En réponse à l’un de mes examens de subvention, on a établi le principe que les petites molécules peuvent prévenir les contaminations virales. Donc je pense que ça, c’est une découverte scientifique qu’on pourrait qualifier de fondamentale et importante. Deuxièmement, on a découvert des composés dans le chanvre qui ont, du moins dans la culture cellulaire avec des virus actifs, la capacité d’empêcher les cellules d’être contaminées.

J’aimerais beaucoup voir une étude de suivi où l’on commencerait à travailler sur ce que devraient être les doses orales. Comment peut-on établir le nombre de doses par jour et quel niveau faut-il pour empêcher les contaminations ou transmissions virales ? Je pense qu’on a un produit qu’on pourra utiliser en toute sécurité à terme. Je vois bien le fait de pouvoir utiliser des extraits de chanvre pour aider les gens à rester en bonne santé et les empêcher d’être malades du Covid.
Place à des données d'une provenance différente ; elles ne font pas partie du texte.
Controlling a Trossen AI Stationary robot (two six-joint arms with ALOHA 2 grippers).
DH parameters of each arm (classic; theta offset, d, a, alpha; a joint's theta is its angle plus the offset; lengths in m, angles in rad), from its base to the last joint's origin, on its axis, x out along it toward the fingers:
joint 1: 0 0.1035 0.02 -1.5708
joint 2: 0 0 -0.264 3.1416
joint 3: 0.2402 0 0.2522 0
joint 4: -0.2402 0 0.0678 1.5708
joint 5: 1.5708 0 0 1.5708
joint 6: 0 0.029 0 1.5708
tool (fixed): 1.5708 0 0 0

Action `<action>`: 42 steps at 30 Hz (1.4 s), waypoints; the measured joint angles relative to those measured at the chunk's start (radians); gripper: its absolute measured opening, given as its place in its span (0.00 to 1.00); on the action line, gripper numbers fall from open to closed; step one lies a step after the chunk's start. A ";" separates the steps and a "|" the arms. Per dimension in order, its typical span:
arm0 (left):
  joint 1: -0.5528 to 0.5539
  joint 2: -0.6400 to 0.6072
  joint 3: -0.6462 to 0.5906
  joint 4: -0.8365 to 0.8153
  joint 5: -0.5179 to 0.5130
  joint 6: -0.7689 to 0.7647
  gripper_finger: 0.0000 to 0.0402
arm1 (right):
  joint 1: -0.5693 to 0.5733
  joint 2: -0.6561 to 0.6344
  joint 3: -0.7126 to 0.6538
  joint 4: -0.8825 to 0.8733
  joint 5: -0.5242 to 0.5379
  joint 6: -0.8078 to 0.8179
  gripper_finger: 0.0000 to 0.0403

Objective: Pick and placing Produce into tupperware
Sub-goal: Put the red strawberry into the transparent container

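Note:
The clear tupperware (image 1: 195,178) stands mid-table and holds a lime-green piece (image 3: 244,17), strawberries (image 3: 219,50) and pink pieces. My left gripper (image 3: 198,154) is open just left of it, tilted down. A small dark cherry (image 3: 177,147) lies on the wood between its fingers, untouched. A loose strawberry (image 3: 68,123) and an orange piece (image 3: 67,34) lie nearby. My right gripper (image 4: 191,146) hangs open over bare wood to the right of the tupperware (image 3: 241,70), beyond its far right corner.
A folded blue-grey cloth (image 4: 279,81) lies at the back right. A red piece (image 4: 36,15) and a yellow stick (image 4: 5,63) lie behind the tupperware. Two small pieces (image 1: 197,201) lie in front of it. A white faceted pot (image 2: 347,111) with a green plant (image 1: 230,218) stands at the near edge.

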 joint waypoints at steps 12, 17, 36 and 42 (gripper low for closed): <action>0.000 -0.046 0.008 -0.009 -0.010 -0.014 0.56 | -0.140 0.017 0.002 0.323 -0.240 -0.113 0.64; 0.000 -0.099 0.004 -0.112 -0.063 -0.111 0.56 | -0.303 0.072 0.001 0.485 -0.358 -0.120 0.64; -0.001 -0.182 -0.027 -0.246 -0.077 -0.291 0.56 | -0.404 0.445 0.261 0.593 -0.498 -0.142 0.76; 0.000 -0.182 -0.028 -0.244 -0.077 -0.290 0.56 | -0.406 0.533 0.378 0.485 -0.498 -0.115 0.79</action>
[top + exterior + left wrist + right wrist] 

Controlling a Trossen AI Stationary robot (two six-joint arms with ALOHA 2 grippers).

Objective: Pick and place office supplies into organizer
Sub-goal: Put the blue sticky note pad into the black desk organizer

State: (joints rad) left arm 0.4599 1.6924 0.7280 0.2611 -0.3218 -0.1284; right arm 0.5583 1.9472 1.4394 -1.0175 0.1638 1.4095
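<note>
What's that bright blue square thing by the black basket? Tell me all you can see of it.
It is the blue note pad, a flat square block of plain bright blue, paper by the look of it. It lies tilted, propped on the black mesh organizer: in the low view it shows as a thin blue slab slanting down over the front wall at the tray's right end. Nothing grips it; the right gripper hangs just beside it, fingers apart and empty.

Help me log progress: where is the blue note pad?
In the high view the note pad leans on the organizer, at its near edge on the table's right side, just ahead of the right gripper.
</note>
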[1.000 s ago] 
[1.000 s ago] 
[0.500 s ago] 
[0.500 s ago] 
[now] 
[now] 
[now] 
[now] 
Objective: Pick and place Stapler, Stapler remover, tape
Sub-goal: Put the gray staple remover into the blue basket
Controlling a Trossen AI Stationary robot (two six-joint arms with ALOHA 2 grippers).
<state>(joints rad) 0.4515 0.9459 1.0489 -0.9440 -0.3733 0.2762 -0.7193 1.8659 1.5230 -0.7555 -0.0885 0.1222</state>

Avez-vous eu l’occasion de regarder les réactions à votre étude sur Internet ou, encore mieux, les mèmes qui circulent à son propos ?
Je fais de mon mieux pour lire les messages qui affluent. Je n’ai vraiment pas encore eu l’occasion de voir les réactions sur Internet pour l’instant. Je suis vraiment ravi que nos travaux reçoivent de l’attention. Je suis heureux de voir que les gens les trouvent importants. Évidemment, on espère qu’ils soient vus comme ça. On est très reconnaissants de l’enthousiasme de tout le monde.

Merci beaucoup pour votre temps. Y a-t-il autre chose que vous aimeriez ajouter ?
Je vais juste croiser les doigts pour que ma prochaine proposition de subvention soit financée.

Cet interview a été édité pour plus de concision et de clarté.